Converting PDF to XML

Mark D. Anderson (mda@discerning.com)
  2005-10-10 created
  2007-03-27 updated on tagged PDF and ABBYY recommendation
  2008-04-06 updated on SVG and Mars

NOTE: In late 2006, Adobe Labs introduced their own XML vocabulary for PDF: Mars . This obviates the need to introduce any contending alternate XML vocabulary.

Instead of graphic command streams, Mars uses SVG. For areas where PDF exceeds SVG, Adobe has extended SVG with private namespace extensions. Also, SVG's support for animation and scripting is not used; the PDF scripting object model is still used, so only static SVG can be brought into a Mars PDF.

Acrobat 8 or Reader 8 with the Mars plugin can perform bi-directional interconversion of Mars XML and PDF (they have the same infoset). The plugin is currently only availabe for Intel-based Macs and Windows. There is currently no sign of any command-line or server-based tools available.

Introduction

Being able to convert PDF files to some sort of XML would have all sorts of uses: There are a gazillion tools for slicing and dicing XML. You can read XML in a text editor. It allows for an approach to PDF modification that doesn't entail learning somebody's PDF API. It can become the basis for interconversion among document formats.

Before going any further, let me clarify something about PDF, because I've gotten multiple queries from people on the net who have stumbled onto this page, who seem to be under the impression that PDF has useful semantic information in it. In general it doesn't. There is the ability to embed actual XML (see XMP at http://www.adobe.com/products/xmp/standards.html ). And some PDF authoring programs support "tagged PDF". Tagged PDF is the moral equivalent of the "alt" tag in HTML -- it indicates the logical structure of the pages for alternate reader software, for accessibility purposes. This structure uses a vocabulary unique to PDF ("Art" for article, "Sect" for section, etc.) It is not stored in the PDF format as XML (unlike XMP metadata), but as a content stream.

But a random PDF file quite likely has none of this. Instead it just has the equivalent of dumbed-down postscript. That means that even the concept of a word is not always apparent, given that some PDF generation software will absolutely position individual characters. Reconstructing a paragraph would require heuristics to guess where columns are, and then undoing any hyphenation that was done. For an excellent article on that challenge (written by some engineers at a small firm acquired by Apple) , see http://www.idealliance.org/papers/dx_xml03/papers/05-03-03/05-03-03.html Also see Tamir Hassan's project report at http://www.dbai.tuwien.ac.at/staff/hassan/pdf2html/final.pdf as well as his other publications at www.tamirhassan.com

If you happen to get a "tagged PDF" and in fact it has tagged all the content (which is difficult to verify) then you are home free. But don't assume you'll find that.

Free Solutions

Given how obviously useful this would be, you might think that there would be a whole bunch of free tools for doing this.
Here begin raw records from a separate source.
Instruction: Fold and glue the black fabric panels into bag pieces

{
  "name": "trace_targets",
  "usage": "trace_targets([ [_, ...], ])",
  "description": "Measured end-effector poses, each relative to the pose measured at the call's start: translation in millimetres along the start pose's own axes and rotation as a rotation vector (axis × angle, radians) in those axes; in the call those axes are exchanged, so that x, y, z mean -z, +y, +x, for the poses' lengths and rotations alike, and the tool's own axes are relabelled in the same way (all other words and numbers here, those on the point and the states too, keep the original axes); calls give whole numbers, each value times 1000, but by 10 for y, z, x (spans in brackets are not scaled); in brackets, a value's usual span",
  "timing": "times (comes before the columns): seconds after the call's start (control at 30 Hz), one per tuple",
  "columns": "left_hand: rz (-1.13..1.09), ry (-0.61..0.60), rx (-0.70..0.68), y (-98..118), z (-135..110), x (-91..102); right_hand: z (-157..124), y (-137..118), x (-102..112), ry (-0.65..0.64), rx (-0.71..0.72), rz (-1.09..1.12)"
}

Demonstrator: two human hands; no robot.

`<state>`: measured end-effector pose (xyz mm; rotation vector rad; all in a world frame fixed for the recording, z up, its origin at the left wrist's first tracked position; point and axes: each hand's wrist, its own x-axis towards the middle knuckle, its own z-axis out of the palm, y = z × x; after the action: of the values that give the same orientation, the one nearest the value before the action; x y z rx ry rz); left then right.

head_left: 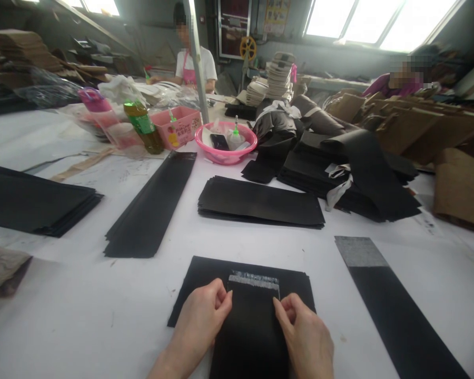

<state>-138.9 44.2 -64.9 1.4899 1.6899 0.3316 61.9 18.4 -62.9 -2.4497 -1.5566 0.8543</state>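
A long black strip (253, 331) runs toward me across a wider black sheet (205, 268) lying on the white table. My left hand (203, 316) pinches the strip's left edge near its far end. On the opposite edge, my right hand (304, 331) grips it between thumb and fingers. Just beyond the strip's far end, a whitish, shiny band (255, 279) crosses the sheet; it looks like glue or tape, I cannot tell which. To the right lies another black strip (395, 310) with a grey fabric-like end.
Stacks of black pieces lie at the left (35, 202), left of centre (152, 210) and centre (260, 202). Behind are a pink basin (226, 155), a pink box (177, 129), a bottle (144, 129) and a dark heap (351, 173). Two people work at the back.
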Motion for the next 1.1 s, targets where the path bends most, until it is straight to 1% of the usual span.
trace_targets([
  [0.2,138,69,-34,9,8,-16,15,-2,26,17,10,-16],
  [0.33,251,112,-73,1,-4,-56,11,-1,37,43,43,-27],
  [0.43,392,143,-87,44,-49,-80,-1,-11,44,61,67,-39],
  [0.5,517,205,-120,88,-89,-94,-12,-19,45,73,77,-49],
  [0.57,640,289,-218,121,-122,-107,-24,-20,42,85,87,-55],
  [0.63,718,312,-414,127,-135,-121,-34,-11,38,97,101,-51],
  [0.7,751,261,-613,107,-125,-131,-37,7,40,106,108,-37],
  [0.73,754,230,-682,92,-115,-134,-37,16,45,106,115,-27],
  [0.8,764,204,-744,65,-91,-139,-39,21,66,114,134,-24],
  [0.87,786,211,-749,48,-70,-143,-47,-7,91,171,194,-43],
  [0.9,794,216,-753,44,-63,-145,-54,-36,101,212,254,-52],
  [0.97,802,220,-754,40,-56,-148,-67,-108,105,272,419,-71],
  [1.03,803,220,-751,34,-55,-147,-71,-171,92,268,566,-99],
  [1.1,794,219,-752,23,-56,-140,-59,-190,77,240,623,-148],
])
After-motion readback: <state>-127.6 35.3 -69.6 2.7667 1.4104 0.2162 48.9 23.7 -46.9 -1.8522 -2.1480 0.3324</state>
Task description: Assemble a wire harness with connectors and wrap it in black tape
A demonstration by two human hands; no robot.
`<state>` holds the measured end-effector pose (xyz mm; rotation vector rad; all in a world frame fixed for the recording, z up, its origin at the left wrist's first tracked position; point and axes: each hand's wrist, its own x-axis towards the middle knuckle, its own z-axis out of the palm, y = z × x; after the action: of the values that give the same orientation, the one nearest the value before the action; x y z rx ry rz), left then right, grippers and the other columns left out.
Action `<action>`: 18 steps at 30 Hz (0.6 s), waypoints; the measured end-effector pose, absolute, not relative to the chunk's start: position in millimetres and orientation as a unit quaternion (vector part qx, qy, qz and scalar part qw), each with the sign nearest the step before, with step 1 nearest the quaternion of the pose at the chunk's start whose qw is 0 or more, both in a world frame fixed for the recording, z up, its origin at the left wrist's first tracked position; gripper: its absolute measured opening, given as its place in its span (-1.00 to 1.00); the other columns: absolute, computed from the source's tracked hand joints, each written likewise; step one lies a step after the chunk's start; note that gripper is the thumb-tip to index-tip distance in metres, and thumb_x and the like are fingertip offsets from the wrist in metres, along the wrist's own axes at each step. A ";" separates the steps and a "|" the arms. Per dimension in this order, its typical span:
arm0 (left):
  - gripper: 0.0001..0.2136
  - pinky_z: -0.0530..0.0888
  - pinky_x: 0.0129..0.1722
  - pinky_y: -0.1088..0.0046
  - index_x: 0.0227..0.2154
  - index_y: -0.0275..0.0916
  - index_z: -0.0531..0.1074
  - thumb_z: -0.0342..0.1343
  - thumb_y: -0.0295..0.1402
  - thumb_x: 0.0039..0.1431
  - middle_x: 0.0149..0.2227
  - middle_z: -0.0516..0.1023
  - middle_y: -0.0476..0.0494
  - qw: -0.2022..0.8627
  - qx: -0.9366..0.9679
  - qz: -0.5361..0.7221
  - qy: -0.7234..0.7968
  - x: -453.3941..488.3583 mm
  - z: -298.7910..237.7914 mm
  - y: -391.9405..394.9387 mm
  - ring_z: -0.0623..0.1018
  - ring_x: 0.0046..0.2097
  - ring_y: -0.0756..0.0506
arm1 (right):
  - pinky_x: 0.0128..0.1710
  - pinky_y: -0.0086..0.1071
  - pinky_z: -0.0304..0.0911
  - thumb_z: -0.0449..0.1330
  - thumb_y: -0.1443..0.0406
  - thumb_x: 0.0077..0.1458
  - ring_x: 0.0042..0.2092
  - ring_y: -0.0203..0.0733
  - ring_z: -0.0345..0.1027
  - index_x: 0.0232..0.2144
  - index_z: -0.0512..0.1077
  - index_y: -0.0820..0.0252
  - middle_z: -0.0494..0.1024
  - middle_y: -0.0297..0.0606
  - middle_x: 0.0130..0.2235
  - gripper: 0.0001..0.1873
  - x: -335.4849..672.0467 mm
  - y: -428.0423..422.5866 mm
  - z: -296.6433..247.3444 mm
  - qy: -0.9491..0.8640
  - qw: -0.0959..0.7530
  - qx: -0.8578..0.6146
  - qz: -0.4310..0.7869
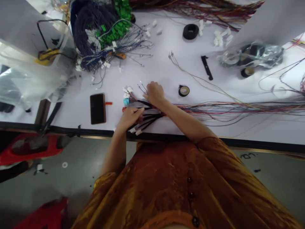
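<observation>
A wiring harness [152, 121] lies along the front of the table, its branches wrapped in black and fanned out to the left. White connectors [127, 92], a light blue connector [126, 101] and a red one show at the branch ends. My left hand [131, 117] is closed over the black branches, thumb pointing right; its fingertips are partly hidden. Just above and to the right, my right hand [155, 94] has its fingers curled on thin wires [142, 87], whose metal-tipped ends stick out past the fingers. Loose coloured wires [228, 109] run off to the right.
A phone [98, 108] lies left of my hands, beside a small orange strip [109, 103]. Black tape rolls [184, 91] [190, 31] and a black tool [206, 67] are on the right. Blue wire bundles [95, 28] with green connectors [121, 25] fill the back left.
</observation>
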<state>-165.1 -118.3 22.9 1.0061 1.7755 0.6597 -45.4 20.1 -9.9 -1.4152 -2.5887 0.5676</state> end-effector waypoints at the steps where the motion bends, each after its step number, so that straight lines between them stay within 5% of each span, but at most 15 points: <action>1: -0.61 0.38 -0.64 0.56 -0.62 -0.28 0.49 0.16 -0.13 0.24 -0.60 0.57 -0.12 0.478 0.440 0.266 0.712 -172.9 33.7 -114.1 0.54 -0.61 -0.02 | 0.12 -0.07 0.22 0.14 0.31 0.29 0.14 0.14 0.31 -0.01 0.47 0.40 0.46 0.14 0.08 -0.70 -53.0 23.1 -10.0 -0.865 0.062 -0.462 0.187; 6: -0.73 0.40 -0.57 0.58 -0.48 -0.28 0.50 0.16 -0.19 0.21 -0.44 0.64 -0.14 0.373 0.545 0.327 0.676 -190.8 70.8 -28.0 0.57 -0.52 0.00 | 0.00 -0.28 0.29 -0.09 0.36 0.38 0.01 -0.08 0.41 0.01 0.42 0.28 0.53 -0.05 0.02 -0.67 -60.1 23.2 -14.5 -0.855 0.075 -0.453 0.242; 10: -0.90 0.47 -0.46 0.47 -0.33 -0.28 0.51 0.15 -0.36 0.19 -0.31 0.64 -0.16 0.288 0.650 0.286 0.643 -167.5 56.5 97.6 0.58 -0.45 -0.04 | -0.02 -0.26 0.31 -0.02 0.26 0.40 0.00 -0.05 0.41 0.05 0.39 0.28 0.53 -0.05 0.00 -0.68 -52.0 15.0 -17.3 -0.863 0.076 -0.444 0.231; 14: -0.67 0.44 0.10 0.27 0.01 -0.33 0.49 0.09 -0.54 0.19 0.12 0.52 -0.32 0.161 0.762 0.142 0.611 -124.9 24.9 197.0 0.57 0.04 -0.21 | -0.05 -0.19 0.31 -0.02 0.40 0.33 0.01 0.00 0.40 -0.08 0.46 0.30 0.51 0.02 0.00 -0.73 -50.6 12.9 -15.8 -0.890 0.056 -0.403 0.208; 18: -0.58 0.41 0.07 0.30 0.09 -0.28 0.46 0.01 -0.58 0.18 0.14 0.47 -0.31 0.146 0.794 0.027 0.589 -103.9 7.9 228.9 0.53 0.07 -0.22 | -0.06 -0.20 0.31 0.02 0.48 0.24 -0.01 0.01 0.38 -0.08 0.45 0.35 0.50 0.05 -0.02 -0.72 -50.1 14.5 -15.2 -0.896 0.045 -0.383 0.220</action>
<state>-103.9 228.9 7.9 2.2859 1.6968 0.0790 -50.1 14.5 -15.2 -1.1713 -2.7365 0.6707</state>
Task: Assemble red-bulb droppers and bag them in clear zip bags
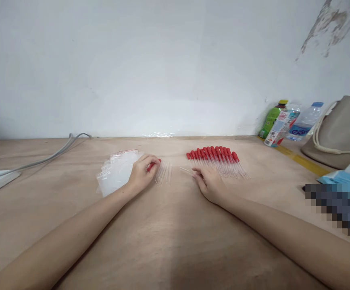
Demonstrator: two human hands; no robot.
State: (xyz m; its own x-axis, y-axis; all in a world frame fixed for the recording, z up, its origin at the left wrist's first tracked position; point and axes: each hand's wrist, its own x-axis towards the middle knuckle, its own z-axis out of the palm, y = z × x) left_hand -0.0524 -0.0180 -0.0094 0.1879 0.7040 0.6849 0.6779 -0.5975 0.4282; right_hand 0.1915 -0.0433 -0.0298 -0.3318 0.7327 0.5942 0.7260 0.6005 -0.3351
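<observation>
My left hand (143, 171) is closed, with a red rubber bulb (150, 166) showing between its fingers. Just right of it, several loose clear dropper tubes (164, 175) lie on the table. Between the fingertips of my right hand (209, 181) is a single clear dropper tube (186, 171), pointing left toward the other hand. Beyond the right hand lies a row of droppers with red bulbs (213, 152), side by side, their tubes toward me. Left of my left hand, clear zip bags (117, 171) rest in a loose pile, partly covered by the hand.
Bottles, including a green one (271, 121) and a clear one (303, 125), stand by the wall at right with a carton (279, 129). A beige bag (341, 129) and a blue packet (344, 179) are nearer. A grey cable (51, 156) crosses the left side.
</observation>
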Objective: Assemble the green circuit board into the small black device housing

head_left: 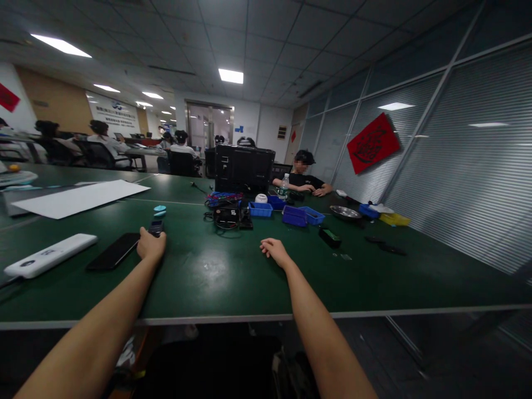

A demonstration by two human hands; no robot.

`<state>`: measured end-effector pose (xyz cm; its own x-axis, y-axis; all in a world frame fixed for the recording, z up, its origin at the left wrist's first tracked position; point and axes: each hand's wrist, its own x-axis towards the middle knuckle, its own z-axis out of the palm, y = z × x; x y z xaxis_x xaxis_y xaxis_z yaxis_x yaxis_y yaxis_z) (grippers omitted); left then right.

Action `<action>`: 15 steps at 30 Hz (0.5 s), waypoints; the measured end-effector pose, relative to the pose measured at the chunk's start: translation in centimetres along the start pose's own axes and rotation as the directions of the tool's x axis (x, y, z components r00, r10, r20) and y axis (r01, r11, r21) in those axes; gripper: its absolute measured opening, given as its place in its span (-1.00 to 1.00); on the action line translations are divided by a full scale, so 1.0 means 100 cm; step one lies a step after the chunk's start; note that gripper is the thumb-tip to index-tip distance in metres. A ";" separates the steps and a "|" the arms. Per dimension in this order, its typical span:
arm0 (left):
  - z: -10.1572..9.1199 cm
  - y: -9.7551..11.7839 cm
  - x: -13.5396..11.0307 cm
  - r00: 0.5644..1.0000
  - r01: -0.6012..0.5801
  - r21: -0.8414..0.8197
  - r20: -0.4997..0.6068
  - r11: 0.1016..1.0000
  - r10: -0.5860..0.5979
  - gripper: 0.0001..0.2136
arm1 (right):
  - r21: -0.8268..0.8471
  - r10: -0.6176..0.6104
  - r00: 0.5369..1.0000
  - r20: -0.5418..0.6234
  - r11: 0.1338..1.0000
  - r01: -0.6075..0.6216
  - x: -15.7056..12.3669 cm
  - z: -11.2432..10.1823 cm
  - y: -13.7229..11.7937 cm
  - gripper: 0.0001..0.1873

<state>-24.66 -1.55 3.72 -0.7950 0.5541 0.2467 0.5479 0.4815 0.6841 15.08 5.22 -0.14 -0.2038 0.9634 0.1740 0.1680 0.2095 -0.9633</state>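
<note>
In the head view, both bare forearms stretch from the bottom of the frame onto a dark green table (216,277). The left hand (151,245), left of centre, is curled shut around the near end of a small dark remote-like device (156,226), whose far end sticks out past the knuckles. Two small pale-blue pieces (159,210) lie on the table just beyond it. The right hand (274,249), near the centre of the frame, rests on the tabletop with its fingers loosely curled and holds nothing; whether the palm is down I cannot tell.

Just left of the left hand lies a black phone (113,251), face up, and farther left a long white bar-shaped device (50,255). A large white sheet (81,198) lies in the mid-left of the frame.

Above centre stands a black computer case (244,168), with a black box and tangled cables (228,216) in front of it. To the right of these sit several blue plastic bins (295,215), a metal bowl (344,211) and a small dark block (330,237). Behind the bins a seated person in a dark cap (302,172) rests both hands on the table beside a water bottle (284,186). A red paper hanging (373,142) is fixed to the glass wall in the upper right.
</note>
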 end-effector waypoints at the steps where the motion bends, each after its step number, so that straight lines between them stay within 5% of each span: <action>1: -0.001 0.000 0.000 1.000 0.000 -0.002 0.013 1.000 0.000 -0.30 | 0.003 -0.001 1.000 0.001 1.000 0.001 0.000 0.000 0.000 -0.86; 7: -0.001 0.006 -0.012 0.985 -0.081 0.010 0.154 0.997 0.078 -0.29 | 0.011 0.004 1.000 -0.001 1.000 -0.004 0.003 0.000 0.005 -0.86; 15: 0.023 0.035 -0.063 0.888 -0.355 -0.029 0.302 0.934 0.347 -0.42 | -0.011 0.007 1.000 -0.007 1.000 -0.007 0.003 0.002 0.004 -0.87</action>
<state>-17.18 -1.81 2.99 -0.4374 0.8640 0.2493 0.7868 0.2335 0.5713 14.93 5.58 -0.56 -0.1954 0.9661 0.1689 0.1804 0.2047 -0.9621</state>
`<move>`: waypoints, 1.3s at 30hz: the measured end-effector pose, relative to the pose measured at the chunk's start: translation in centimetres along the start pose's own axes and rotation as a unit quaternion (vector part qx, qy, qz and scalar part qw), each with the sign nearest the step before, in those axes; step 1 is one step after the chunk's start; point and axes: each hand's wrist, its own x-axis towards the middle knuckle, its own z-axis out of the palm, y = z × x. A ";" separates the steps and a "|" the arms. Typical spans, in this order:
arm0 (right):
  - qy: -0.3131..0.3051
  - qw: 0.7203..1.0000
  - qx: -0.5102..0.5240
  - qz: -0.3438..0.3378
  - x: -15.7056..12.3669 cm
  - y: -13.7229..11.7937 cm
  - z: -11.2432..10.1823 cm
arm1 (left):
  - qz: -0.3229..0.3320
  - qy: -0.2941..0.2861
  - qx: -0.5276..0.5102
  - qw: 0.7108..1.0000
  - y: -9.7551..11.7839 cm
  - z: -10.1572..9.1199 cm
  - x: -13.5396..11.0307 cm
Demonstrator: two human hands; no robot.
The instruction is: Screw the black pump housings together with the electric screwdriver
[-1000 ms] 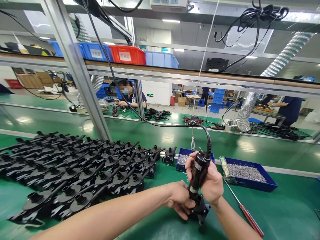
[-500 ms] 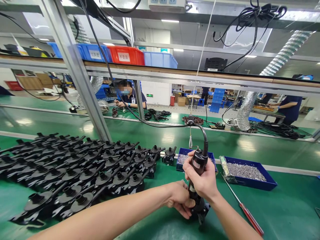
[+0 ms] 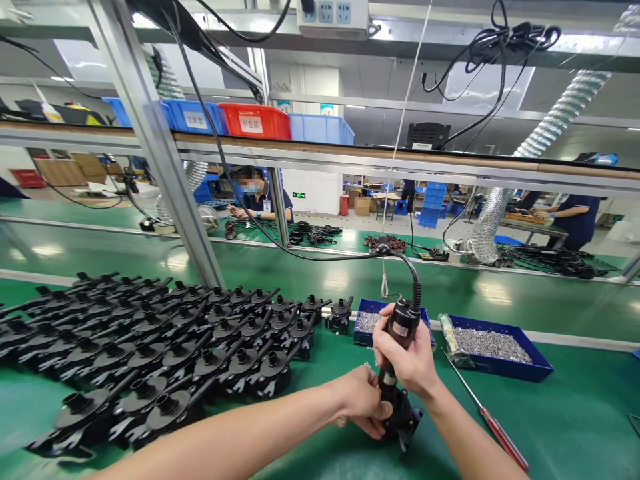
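Note:
My right hand [image 3: 419, 360] is wrapped around a black corded electric screwdriver [image 3: 401, 321], held almost upright with its lower end down at a black plastic part [image 3: 407, 427]. The driver's tip is hidden by my fingers and the part. With thumb and fingers closed on that part, my left hand [image 3: 364, 403] steadies it on the green bench, left of the driver. Just behind my hands sits a blue tray [image 3: 367, 320] of small metal screws. A few loose screws lie by my left fingers.
Rows of similar black parts [image 3: 240, 360] cover the bench on the left. On the right are a second blue screw tray [image 3: 493, 343] and a red-handled screwdriver [image 3: 503, 437]. The driver's cable [image 3: 320, 257] hangs across the frame. A person [image 3: 260, 193] works at the bench beyond.
My right hand and the electric screwdriver have shifted slightly to the right. Both hands keep their grip. The view has tilted up a little.

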 end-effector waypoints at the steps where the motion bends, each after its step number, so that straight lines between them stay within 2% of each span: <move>1: -0.001 1.000 -0.001 -0.004 0.0 -0.1 -0.1 | 0.011 0.012 0.003 1.000 0.0 0.2 -0.5; 3: 0.005 1.000 -0.005 -0.016 0.0 -0.4 -0.3 | 0.056 0.044 0.005 0.997 -0.2 1.1 -1.5; 5: 0.020 0.999 -0.012 -0.029 -0.2 -0.9 -0.5 | 0.153 0.059 -0.001 0.986 -1.0 2.2 -2.2; 7: 0.029 0.999 -0.007 -0.036 -0.4 -1.6 -0.8 | 0.274 0.037 -0.016 0.961 -2.0 3.2 -2.4; 9: 0.011 0.999 0.018 -0.034 -0.8 -2.3 -1.0 | 0.323 0.030 -0.018 0.946 -2.7 3.4 -2.2; 12: -0.013 0.999 0.046 -0.013 -1.2 -2.8 -0.9 | 0.330 0.021 -0.003 0.944 -2.5 2.4 -1.6; 16: -0.012 0.999 0.032 0.012 -1.3 -2.1 -0.3 | 0.363 -0.018 -0.006 0.932 -1.9 0.8 -1.6; 21: -0.030 0.999 0.029 0.017 -1.0 -1.2 -0.1 | 0.365 0.013 -0.015 0.931 -2.1 1.6 -1.9; 26: -0.068 0.994 -0.016 0.079 -0.8 -1.5 0.4 | 0.323 0.028 -0.030 0.946 -2.0 2.1 -1.9; 31: -0.007 0.998 -0.049 0.046 -1.2 -0.4 0.5 | 0.317 0.019 -0.069 0.946 -1.7 2.4 -2.2; 39: 0.006 0.997 -0.080 0.008 -1.8 0.3 0.8 | 0.351 0.034 -0.058 0.934 -0.1 2.5 -3.4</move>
Well, there aren't any. Zippo. There are at least a half-dozen active java-based PDF library projects, and none of them support this. There is an equal number of free libraries in other programming languages (combined), and they don't do it either.

To be clear, you can do the following with free software:

Beyond that, the pickings are meager.

There is pdftohtml.sourceforge.net, untouched since 2003. It is a C++ GPL tool using xpdf (an old 2.x version). It extracts text, and puts all the images in each page into a single background image. It doesn't extract anything else. The generated html uses absolute positioning on a line-by-line bases (when the -c option is used).

There is Tamir Hassan's pdf2html at http://www.dbai.tuwien.ac.at/staff/hassan/pdf2html/index.html It is reliant on an obsolete version of jpedal. It does not extract images, does not support recent PDF format versions, and messed up the character sets on the files I tried.

There is pdftoxml.sourceforge.net, also untouched since 2003. It is an LGPL java tool, using an old snapshot of JPedal. It has zero documentation, and no released files, but it does have CVS. It built fine using ant, but barfed with a NumberFormatException on the first pdf file I handed to it. It looks from browsing the source code that it iterates through the Page list and for each will dump Lines, Polygons, and Boxes.

pstoedit has a plugin with the ability to convert PDF to SVG. This plugin is closed source shareware (though the base pstoedit is open source); available for Windows or Linux. Useful certainly, but it doesn't extract everything, and since no source is available, it is hard to do more with it.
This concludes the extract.